Le Roi Mohammed VI du Maroc a accordé sa grâce aux supporters sénégalais emprisonnés après les violences de la finale de la CAN 2025, clôturant un chapitre brûlant. Loin d’être une simple clémence, cette intervention royale soulève des interrogations sur les pressions diplomatiques et les arrière-plans stratégiques. Une décision forte qui redéfinit les enjeux du football africain.

Le Maroc face à la poudrière : une grâce royale qui n’est pas un simple hasard !

La nouvelle est tombée comme un coup de tonnerre, ou plutôt, comme un soulagement calculé : le Roi Mohammed VI du Maroc a accordé sa grâce aux quinze supporters sénégalais restants, emprisonnés depuis les violences qui ont émaillé la finale de la CAN 2025. Fin d’un « feuilleton » comme le qualifient certains, mais pour nous, experts du football, c’est la conclusion d’un bras de fer silencieux dont les enjeux dépassent largement le simple cadre de la justice.

Quand la diplomatie prime sur le verdict sportif

Nul ne peut ignorer la tension qui a entouré cette affaire. Des supporters incarcérés après une finale de CAN, c’est un scandale latent, une bombe à retardement pour les relations bilatérales et l’image du football africain. Pendant des mois, cette situation a pesé. La décision royale, si elle est présentée comme un acte de clémence, est en réalité un coup de maître diplomatique. Elle intervient à un moment crucial, où les projecteurs sont braqués sur l’Afrique, ses compétitions, et l’influence grandissante de certains acteurs. Le Maroc, candidat à l’organisation de futurs événements majeurs, ne pouvait se permettre une crise diplomatique ouverte avec un partenaire africain influent comme le Sénégal.

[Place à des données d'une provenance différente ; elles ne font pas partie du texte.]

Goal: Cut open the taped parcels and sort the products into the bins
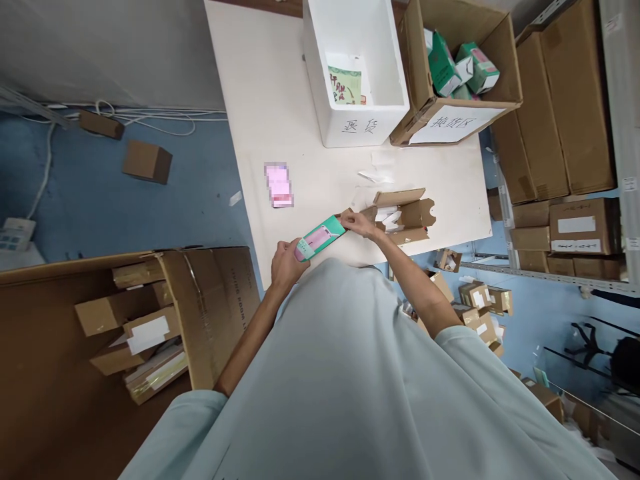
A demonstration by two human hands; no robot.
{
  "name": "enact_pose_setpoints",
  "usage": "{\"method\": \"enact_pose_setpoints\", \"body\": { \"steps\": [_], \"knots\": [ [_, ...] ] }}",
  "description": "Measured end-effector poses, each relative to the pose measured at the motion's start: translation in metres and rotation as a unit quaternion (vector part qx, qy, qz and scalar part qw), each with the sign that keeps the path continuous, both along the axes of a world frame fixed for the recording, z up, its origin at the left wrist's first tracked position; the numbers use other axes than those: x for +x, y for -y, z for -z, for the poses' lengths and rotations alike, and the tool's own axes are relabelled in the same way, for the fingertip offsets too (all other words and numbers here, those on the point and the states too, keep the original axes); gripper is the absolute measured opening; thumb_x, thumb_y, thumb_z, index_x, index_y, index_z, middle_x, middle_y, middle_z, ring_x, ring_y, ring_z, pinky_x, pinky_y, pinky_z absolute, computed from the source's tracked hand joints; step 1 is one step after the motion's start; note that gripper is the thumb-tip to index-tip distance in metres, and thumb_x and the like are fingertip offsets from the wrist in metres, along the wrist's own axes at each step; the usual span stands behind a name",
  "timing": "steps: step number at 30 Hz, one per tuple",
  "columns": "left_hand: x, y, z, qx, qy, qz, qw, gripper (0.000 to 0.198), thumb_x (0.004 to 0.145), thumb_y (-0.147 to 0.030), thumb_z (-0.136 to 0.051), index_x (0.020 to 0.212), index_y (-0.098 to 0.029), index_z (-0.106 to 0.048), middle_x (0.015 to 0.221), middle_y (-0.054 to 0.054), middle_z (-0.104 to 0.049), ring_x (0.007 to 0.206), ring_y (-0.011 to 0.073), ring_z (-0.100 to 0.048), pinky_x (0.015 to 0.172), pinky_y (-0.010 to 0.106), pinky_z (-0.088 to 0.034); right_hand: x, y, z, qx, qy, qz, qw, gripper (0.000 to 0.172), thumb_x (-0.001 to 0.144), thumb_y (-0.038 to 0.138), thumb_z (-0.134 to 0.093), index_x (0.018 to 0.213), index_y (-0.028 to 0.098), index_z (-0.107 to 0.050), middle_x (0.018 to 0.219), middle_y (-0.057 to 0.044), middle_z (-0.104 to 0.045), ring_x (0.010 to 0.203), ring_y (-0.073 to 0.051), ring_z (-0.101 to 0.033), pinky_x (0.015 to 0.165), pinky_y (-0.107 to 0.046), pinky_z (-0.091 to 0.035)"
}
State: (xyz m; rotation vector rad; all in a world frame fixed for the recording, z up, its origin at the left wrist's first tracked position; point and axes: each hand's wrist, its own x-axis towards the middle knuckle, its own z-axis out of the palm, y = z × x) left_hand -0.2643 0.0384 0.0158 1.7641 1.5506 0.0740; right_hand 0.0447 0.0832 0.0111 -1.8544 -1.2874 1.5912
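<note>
Close to my body, over the near edge of the white table (260,120), a green box with a pink picture (320,239) is held at a tilt between both hands. My left hand (289,265) grips its lower left end. At the upper right end, my right hand (356,223) pinches what looks like the box's end flap; the fingertips are too small to make out fully. Just right of that hand lies an opened cardboard box (413,215) with white paper inside. A blurred pink item (279,185) lies on the table to the left.
A white foam bin (357,130) and a cardboard carton (475,30) holding several green boxes stand at the table's far side. A large carton (220,300) with parcels is at left. Shelves with brown boxes (575,227) line the right.
</note>
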Motion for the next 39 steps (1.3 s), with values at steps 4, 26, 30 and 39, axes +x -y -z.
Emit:
{"method": "enact_pose_setpoints", "body": {
  "steps": [4, 26, 30, 39],
  "knots": [
    [-0.007, -0.001, -0.001, 0.007, -0.015, 0.019, 1.0, 0.075, 0.084, -0.019, -0.081, 0.157, -0.026, -0.069, 0.132, 0.012, -0.061, 0.114, 0.0355, -0.075, 0.101, 0.046, -0.064, -0.004, 0.008, 0.004, -0.007, -0.089, -0.001, 0.996, 0.026, 0.088, 0.045, -0.081, 0.097, 0.021, -0.081, 0.116, -0.006, -0.084, 0.111, -0.023, -0.074, 0.109, -0.04, -0.06],
    [-0.059, -0.032, 0.006, -0.059, 0.019, 0.157, 0.986, 0.077, 0.08, -0.025, -0.079, 0.156, -0.028, -0.071, 0.131, 0.007, -0.063, 0.115, 0.0305, -0.072, 0.099, 0.036, -0.06, -0.021, 0.045, 0.01, -0.095, -0.17, 0.008, 0.981, 0.044, 0.057, 0.027, -0.095, 0.093, 0.021, -0.071, 0.084, 0.004, -0.074, 0.081, -0.015, -0.066, 0.072, -0.024, -0.054],
    [-0.069, -0.035, 0.008, -0.052, 0.003, 0.132, 0.99, 0.077, 0.082, -0.026, -0.08, 0.158, -0.026, -0.068, 0.131, 0.008, -0.065, 0.121, 0.033, -0.071, 0.102, 0.037, -0.059, -0.005, 0.029, 0.003, -0.068, -0.148, 0.048, 0.985, 0.048, 0.058, 0.033, -0.095, 0.097, 0.023, -0.069, 0.087, 0.004, -0.074, 0.084, -0.017, -0.069, 0.076, -0.027, -0.057],
    [-0.026, -0.021, 0.005, -0.06, -0.102, 0.079, 0.99, 0.076, 0.089, -0.035, -0.085, 0.16, -0.022, -0.059, 0.14, 0.017, -0.066, 0.124, 0.0392, -0.073, 0.104, 0.045, -0.06, 0.049, -0.023, -0.051, 0.16, -0.029, 0.142, 0.976, 0.059, 0.068, 0.047, -0.095, 0.119, 0.02, -0.083, 0.118, -0.007, -0.084, 0.116, -0.027, -0.075, 0.119, -0.046, -0.058]
  ]
}}
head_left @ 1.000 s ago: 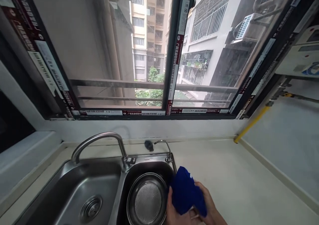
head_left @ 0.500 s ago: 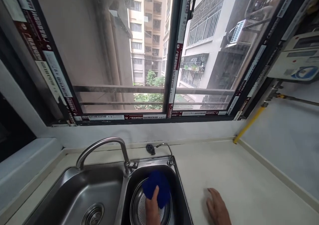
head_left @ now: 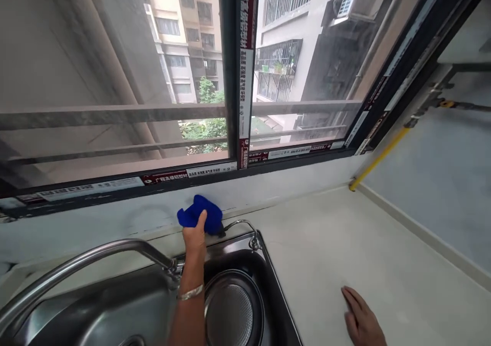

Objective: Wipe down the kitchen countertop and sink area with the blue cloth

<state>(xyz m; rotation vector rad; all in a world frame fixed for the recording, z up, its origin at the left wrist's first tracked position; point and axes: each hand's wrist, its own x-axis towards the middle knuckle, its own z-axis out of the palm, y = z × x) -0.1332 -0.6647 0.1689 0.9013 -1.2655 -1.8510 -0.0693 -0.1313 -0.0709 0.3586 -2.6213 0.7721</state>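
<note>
My left hand (head_left: 194, 238), a silver bracelet on its wrist, grips a blue cloth (head_left: 207, 214), thumb on top. The cloth is up at the white wall strip under the window, behind the sink (head_left: 274, 279). A dark scrubber (head_left: 222, 231) shows only in part beside it, by the small thin tap (head_left: 241, 222). Below my left forearm, a round metal pan (head_left: 232, 315) with a dimpled bottom lies in the right basin. My right hand (head_left: 362, 315) rests on the pale countertop (head_left: 318, 254) right of the sink, holding nothing, fingers stretched out.
A large curved faucet (head_left: 111, 249) arches over the left basin. The window frame (head_left: 199, 171) runs just above the cloth. At the right corner a yellow pipe (head_left: 379, 158) rises from the counter along the wall.
My left hand has moved the cloth up out of the right basin to the wall under the window. My right hand has shifted slightly right. The view has come closer to the window.
</note>
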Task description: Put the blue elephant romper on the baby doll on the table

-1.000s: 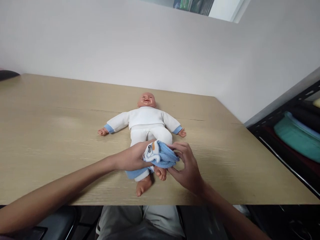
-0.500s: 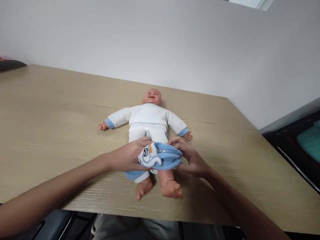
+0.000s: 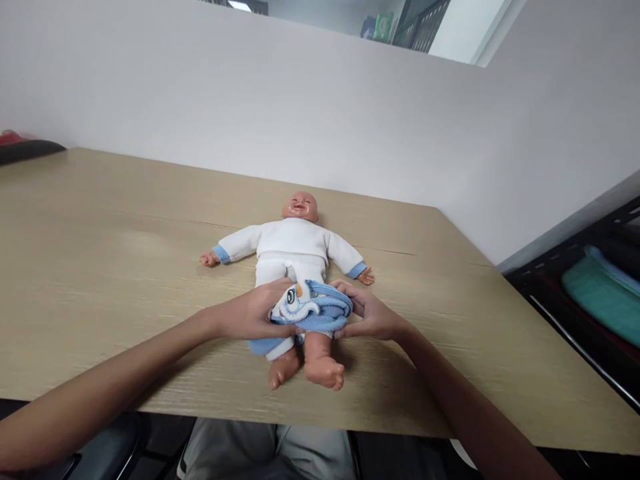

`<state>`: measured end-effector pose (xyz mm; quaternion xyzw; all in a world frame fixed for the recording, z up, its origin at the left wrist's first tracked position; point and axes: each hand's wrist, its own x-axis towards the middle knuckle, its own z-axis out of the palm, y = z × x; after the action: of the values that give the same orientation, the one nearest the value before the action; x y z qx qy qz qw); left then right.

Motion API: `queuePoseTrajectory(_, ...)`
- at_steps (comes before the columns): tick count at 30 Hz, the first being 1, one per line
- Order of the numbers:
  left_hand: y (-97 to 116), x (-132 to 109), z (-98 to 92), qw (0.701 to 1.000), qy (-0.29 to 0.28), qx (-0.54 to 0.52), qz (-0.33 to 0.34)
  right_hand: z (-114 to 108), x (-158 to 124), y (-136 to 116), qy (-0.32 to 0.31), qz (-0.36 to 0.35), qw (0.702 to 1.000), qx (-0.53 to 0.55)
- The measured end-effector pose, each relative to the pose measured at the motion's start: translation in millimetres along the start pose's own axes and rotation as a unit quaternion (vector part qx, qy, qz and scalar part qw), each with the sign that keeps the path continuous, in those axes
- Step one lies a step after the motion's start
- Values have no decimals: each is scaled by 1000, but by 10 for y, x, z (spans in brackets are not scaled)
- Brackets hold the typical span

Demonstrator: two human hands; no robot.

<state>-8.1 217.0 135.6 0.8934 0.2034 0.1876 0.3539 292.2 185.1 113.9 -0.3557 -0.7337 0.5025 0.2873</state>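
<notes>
A baby doll point(image 3: 293, 237) lies on its back, head away from me, in a white long-sleeved top with blue cuffs. Its white-and-blue pants point(image 3: 327, 311) are bunched up on the leg at my right, with an embroidered cartoon eye and orange patch showing. My left hand point(image 3: 263, 310) grips the left side of this bunched cloth, fingers partly hidden behind it. On the other side, my right hand point(image 3: 367, 312) pinches the blue folds between thumb and fingers. Both bare doll feet stick out below; a white hem circles the ankle on the left.
The doll rests on a wooden table point(image 3: 125, 267) against a pale wall point(image 3: 300, 100). At the far left lies a dark object point(image 3: 30, 151) with something red behind it. A black rack point(image 3: 545, 287) holding green cloth point(image 3: 595, 293) stands at the right.
My view has tilted up, showing more of the window. Both hands keep hold of the bunched pant leg, and the folds sit slightly more gathered above the doll's foot.
</notes>
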Motion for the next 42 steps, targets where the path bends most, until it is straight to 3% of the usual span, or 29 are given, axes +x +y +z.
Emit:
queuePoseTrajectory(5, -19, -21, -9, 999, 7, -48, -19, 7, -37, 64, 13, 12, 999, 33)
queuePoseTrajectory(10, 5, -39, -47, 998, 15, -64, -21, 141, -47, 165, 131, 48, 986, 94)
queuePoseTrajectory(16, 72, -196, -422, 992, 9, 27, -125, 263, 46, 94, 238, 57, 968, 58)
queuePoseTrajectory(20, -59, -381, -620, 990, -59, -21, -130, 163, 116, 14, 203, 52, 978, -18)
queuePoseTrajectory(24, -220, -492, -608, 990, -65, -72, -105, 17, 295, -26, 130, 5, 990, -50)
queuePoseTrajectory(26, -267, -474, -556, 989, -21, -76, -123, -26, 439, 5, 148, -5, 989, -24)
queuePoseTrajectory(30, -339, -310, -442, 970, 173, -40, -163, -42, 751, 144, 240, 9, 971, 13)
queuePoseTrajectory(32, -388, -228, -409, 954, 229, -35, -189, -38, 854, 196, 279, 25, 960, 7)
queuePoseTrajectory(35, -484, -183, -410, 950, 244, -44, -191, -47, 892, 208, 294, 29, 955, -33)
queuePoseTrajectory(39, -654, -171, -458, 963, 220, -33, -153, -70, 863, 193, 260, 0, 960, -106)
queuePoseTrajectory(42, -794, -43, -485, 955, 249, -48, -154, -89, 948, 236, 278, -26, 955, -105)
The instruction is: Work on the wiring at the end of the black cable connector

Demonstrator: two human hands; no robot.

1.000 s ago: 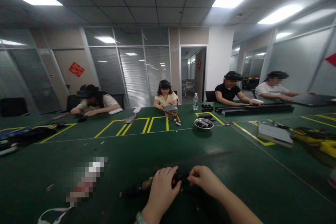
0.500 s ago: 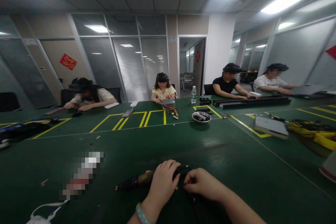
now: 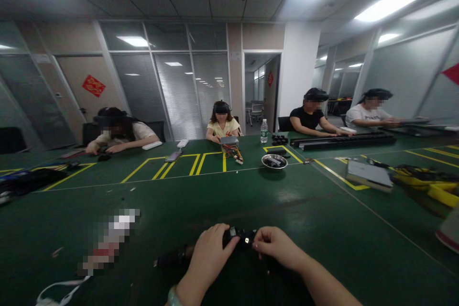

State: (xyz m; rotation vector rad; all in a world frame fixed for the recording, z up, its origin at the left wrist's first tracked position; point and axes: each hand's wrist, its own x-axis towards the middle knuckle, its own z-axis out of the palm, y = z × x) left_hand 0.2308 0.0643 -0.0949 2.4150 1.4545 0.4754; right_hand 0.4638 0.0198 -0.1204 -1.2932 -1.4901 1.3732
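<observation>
Low in the head view, my left hand [image 3: 208, 254] and my right hand [image 3: 274, 245] meet over a small black device [image 3: 239, 238] with a pale square mark on it. Both hands are closed on it, the left fingers curled round its left end and the right fingertips pinching its right end. A dark rod-like tool [image 3: 171, 257] lies on the green table [image 3: 229, 201] just left of my left hand, partly hidden by it.
A pixelated object [image 3: 107, 239] and a white cord [image 3: 57, 291] lie at the near left. A metal bowl [image 3: 274, 160], a water bottle [image 3: 264, 131], a grey box [image 3: 369, 174] and yellow gear [image 3: 430, 186] are farther off. Several people sit at the far side.
The small black device has been turned in my hands, so a pale square mark faces up instead of the red spot. The camera has tilted slightly.
</observation>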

Faut-il y voir une simple générosité ou une manœuvre stratégique pour apaiser les esprits et consolider son leadership continental ? La question mérite d’être posée. Les coulisses du football sont souvent le théâtre de tractations bien plus complexes que les actions sur le terrain. La grâce royale a permis d’éteindre un incendie qui menaçait de consumer bien plus que des réputations individuelles. Elle clôt un chapitre embarrassant, mais elle ouvre aussi la voie à de nouvelles interprétations sur le rôle du Maroc dans la géopolitique sportive africaine.

Le football est-il un simple sport ou un échiquier où les rois déplacent leurs pions pour des objectifs bien plus vastes ? La réponse est claire. Ce pardon n’est pas un point final, c’est un point d’exclamation sur la complexité des pouvoirs en jeu. La « vérité » de cette grâce se trouve moins dans l’acte de clémence que dans la nécessité impérieuse d’éviter une escalade qui aurait pu coûter cher au royaume sur la scène internationale.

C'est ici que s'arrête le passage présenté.